He went still and glazed for a moment, and Jedda understood something was occupying him, all his strength, and she shivered herself. “Say good-bye,” he whispered, “quickly, please.”

They had time to hold hands, to clasp them tight, and to face one another. “I'm sorry for what will follow, Jedda,” Irion said, and Malin looked frightened and started to speak before he stilled her. To Jedda, again, “I'm sorry.”

“For what?”

Listening again, his face catching the light in the most peculiarly lifeless way, as if he were not really here at all, he said, “The moment from which I took you, my dear. You haven't thought it about since, have you? At that moment you had become my enemy's prisoner. My own prisoner, in fact. And the part of me that holds Cunevadrim in your time, he'll have you when I send you back.”

That was the last moment, and it was impossible to tell whether Malin had heard what he said. He nodded gravely and announced, “It's time. Safe journey.” She remembered him leaning toward her as if to kiss her forehead, and nothing more.

Part Three
School for Immortals
19

Her earliest memory was her mother's sadness. In the room with the stone carvings that sometimes frightened Malin, Mother leaned over her, fussing with the fastening of a pin, a jewel for Malin's shoulder-fold, a charm from uncle to keep her safe. Mother looked Malin in the eye, stroking her hair forlornly. She thinks I'm too young to know, Malin thought, while Mother pinned her with the druja-pin from Uncle Jessex, stroked her hair, and kissed her forehead as if this were the end of the world.

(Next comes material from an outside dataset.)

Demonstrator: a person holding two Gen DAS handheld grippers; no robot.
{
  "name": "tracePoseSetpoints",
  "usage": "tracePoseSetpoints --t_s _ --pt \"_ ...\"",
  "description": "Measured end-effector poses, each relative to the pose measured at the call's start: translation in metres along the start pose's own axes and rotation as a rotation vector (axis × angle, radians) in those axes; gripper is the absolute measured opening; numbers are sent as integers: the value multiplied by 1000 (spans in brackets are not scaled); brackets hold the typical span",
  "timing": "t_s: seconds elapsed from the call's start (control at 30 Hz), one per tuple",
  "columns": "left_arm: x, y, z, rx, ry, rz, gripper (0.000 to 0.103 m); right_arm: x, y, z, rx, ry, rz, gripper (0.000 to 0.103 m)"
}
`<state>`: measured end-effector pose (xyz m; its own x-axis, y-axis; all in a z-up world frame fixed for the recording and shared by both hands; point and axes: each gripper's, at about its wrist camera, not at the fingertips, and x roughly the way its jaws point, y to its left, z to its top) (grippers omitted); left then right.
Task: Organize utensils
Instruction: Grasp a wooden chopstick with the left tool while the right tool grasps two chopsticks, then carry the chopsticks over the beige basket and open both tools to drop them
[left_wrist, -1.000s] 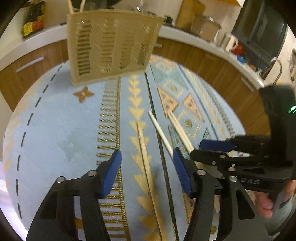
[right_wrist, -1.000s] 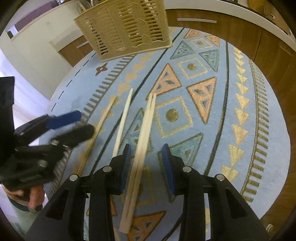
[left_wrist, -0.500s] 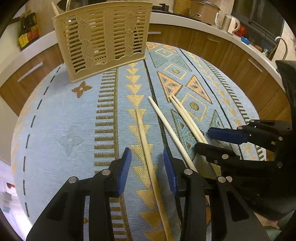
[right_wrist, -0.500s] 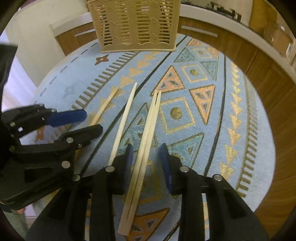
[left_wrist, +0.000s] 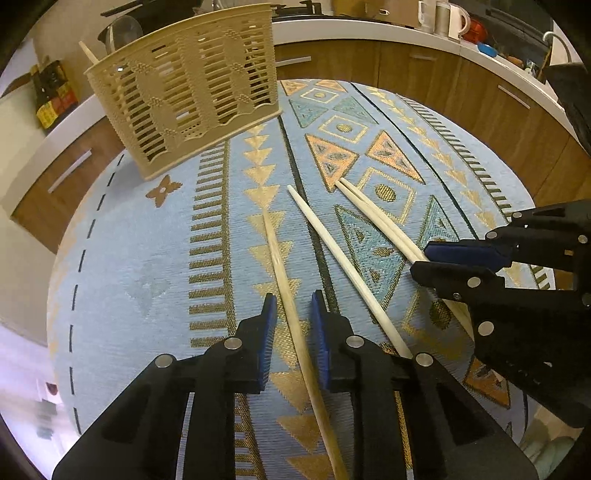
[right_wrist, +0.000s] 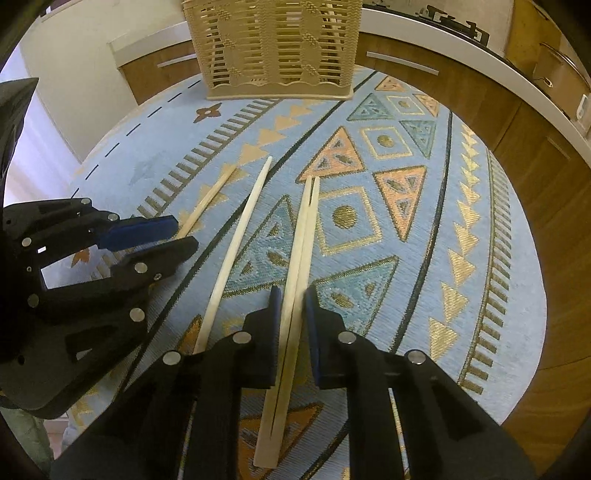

“The pin's for good luck,” Mother said.

A party for Malin's naming day. She understood this was a special occasion, she understood she was a princess, everyone told her so; but even given all that, there were a lot of people. Pointing, saying her name, speaking in languages she had yet to learn. Uncle Jessex and the King had come, standing far across the room, the King dark haired, glittering, so beautiful Malin was transfixed, with uncle at his right hand, uncle with the dark eyes and the dancing voice, uncle with a ring on every finger, uncle who made everybody else afraid, everybody but the King, Malin's parents, and Malin.

Father held her hand. Father was also a King, but King Kirith was Father's king, too, as Father had explained to Malin, earlier when she became curious. “I'm the king of this city, but your uncle Kirith is king of the whole country. So you have to call him King Kirith and so do I. Even though he loves you very much.”

“Does he love you, too?”

Father's eyes could grow to be so somber she was afraid, at times. “Yes, he loves me, too,” but that had been yesterday, and now the King was seated above everybody else, including Uncle Jessex, who saw Malin across the room and walked toward her.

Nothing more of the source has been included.